Misaligned Sensitivity to Speaker Characteristics
Analysis of speaker-dependent characteristics (Group C) revealed a double dissociation:
- Mean F0: Models demonstrated strong negative correlation (higher scores for lower-F0 speakers), while human listeners showed no substantial association;
- Speaking Rate & F0 Variability: Humans rated higher variability as more natural, with slower speaking rates penalized, yet models failed to encode these perceptual cues, displaying near-zero correlation.
SHEET-MB, influenced by inclusion of singing data in training (SingMOS), was a consistent outlier, exhibiting positive F0 correlation and moderate speaking rate sensitivity.
Figure 1: Scatter plots of MOS against speaker characteristics (mean logF0, speaking rate) for Groups C-1--C-3.
Implications for MOS Modeling and Evaluation
The research establishes two major limitations in the prevailing scalar MOS modeling paradigm:
- Incomplete Quality Representation: Models reliably quantify signal degradations but systematically fail at capturing prosodic appropriateness and speaker-specific perceptual cues critical for native listener judgments in pitch-accent languages.
- Training Dataset Insufficiency: Merely extending training datasets does not resolve insensitivity to prosodic errors or idiosyncratic speaker attributes; specialized prosodic and speaker-centric supervision is required.
These findings challenge the routine use of MOS models as language-independent evaluation metrics in TTS research and suggest the need to shift towards multidimensional or compositional perceptual modeling frameworks.
Theoretical and Practical Outlook
From a theoretical perspective, scalar MOS fails to encode the multidimensionality inherent in human perceptual quality assessment.
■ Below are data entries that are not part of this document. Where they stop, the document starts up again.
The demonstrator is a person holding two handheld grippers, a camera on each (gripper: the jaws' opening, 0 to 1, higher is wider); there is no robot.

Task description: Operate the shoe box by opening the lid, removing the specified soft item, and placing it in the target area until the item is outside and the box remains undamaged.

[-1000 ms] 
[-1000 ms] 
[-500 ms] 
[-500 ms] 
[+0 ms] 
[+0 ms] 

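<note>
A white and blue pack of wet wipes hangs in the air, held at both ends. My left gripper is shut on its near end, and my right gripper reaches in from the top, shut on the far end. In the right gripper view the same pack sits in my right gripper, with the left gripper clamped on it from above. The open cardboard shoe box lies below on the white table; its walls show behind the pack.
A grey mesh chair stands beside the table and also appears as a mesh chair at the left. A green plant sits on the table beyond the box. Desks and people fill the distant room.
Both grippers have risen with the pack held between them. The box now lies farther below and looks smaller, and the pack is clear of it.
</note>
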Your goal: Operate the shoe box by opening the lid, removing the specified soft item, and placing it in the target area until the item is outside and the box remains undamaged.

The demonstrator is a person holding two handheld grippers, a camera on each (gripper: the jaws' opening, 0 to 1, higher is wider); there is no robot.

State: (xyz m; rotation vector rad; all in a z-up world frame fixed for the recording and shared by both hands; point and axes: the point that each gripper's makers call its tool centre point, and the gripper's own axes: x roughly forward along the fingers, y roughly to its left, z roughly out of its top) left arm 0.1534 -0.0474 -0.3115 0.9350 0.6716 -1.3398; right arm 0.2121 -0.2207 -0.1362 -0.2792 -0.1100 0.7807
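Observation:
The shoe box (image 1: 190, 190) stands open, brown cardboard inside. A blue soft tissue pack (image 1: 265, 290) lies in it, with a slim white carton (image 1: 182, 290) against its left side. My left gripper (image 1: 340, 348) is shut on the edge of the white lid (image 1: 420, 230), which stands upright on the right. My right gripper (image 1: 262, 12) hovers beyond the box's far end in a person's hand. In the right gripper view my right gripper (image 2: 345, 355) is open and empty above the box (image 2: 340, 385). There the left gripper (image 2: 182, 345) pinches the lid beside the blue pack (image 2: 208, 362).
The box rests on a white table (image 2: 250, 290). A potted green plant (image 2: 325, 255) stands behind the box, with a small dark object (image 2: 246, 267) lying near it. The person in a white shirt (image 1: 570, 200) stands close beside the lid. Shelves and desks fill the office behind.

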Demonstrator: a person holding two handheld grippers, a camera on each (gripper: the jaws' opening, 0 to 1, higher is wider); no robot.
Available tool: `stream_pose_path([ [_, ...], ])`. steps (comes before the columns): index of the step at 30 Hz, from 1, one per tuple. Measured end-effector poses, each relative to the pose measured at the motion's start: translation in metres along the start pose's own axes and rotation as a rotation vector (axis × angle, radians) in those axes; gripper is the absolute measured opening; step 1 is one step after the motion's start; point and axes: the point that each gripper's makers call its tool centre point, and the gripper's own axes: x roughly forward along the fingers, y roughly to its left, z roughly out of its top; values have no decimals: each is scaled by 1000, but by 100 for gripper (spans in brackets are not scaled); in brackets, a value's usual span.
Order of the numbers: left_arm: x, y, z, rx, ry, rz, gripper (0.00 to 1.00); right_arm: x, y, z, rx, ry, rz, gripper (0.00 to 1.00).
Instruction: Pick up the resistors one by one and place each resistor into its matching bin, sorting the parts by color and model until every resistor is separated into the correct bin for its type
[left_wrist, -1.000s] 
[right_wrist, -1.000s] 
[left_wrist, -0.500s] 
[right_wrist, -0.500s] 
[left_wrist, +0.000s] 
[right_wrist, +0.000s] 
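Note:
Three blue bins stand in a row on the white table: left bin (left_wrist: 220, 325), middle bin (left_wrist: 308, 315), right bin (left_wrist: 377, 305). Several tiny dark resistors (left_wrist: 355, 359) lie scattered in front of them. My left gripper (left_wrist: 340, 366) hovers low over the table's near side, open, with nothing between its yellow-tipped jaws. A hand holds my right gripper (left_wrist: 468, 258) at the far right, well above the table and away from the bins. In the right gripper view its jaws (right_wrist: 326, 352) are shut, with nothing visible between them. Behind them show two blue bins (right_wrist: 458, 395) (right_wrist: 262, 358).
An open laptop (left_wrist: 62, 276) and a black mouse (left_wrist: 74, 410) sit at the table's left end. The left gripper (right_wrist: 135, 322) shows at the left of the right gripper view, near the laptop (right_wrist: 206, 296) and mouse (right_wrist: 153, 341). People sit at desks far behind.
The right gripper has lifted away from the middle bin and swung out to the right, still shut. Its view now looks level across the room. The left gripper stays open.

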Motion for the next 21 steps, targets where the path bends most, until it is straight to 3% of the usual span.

This is aggravated in languages with complex prosodic structure (e.g., Japanese), where accentual errors hold lexical consequences. Practically, objective metrics used for benchmarking TTS, VC, and speech enhancement systems may obscure real-world perceptual deficits, particularly when prosodic appropriateness is critical.
Future developments should focus on:
- Incorporation of explicit prosodic and speaker-centric supervision in MOS datasets;
- Development of multidimensional perceptual quality models that account for acoustic, prosodic, and idiosyncratic speaker factors;
- Benchmarking frameworks that utilize frame-level or multidimensional targets to better mimic human evaluation paradigms.
Conclusion
Controlled experiments reveal that current MOS prediction models are highly effective for signal-level acoustic quality assessment but fundamentally deficient in capturing prosodic and speaker-related quality dimensions. Their divergence from human judgments underscores a gap between model sensitivity and multidimensional perceptual evaluation. Addressing these limitations will require rethinking both dataset composition and modeling strategies in automated speech quality assessment to achieve closer alignment with human perceptual structure.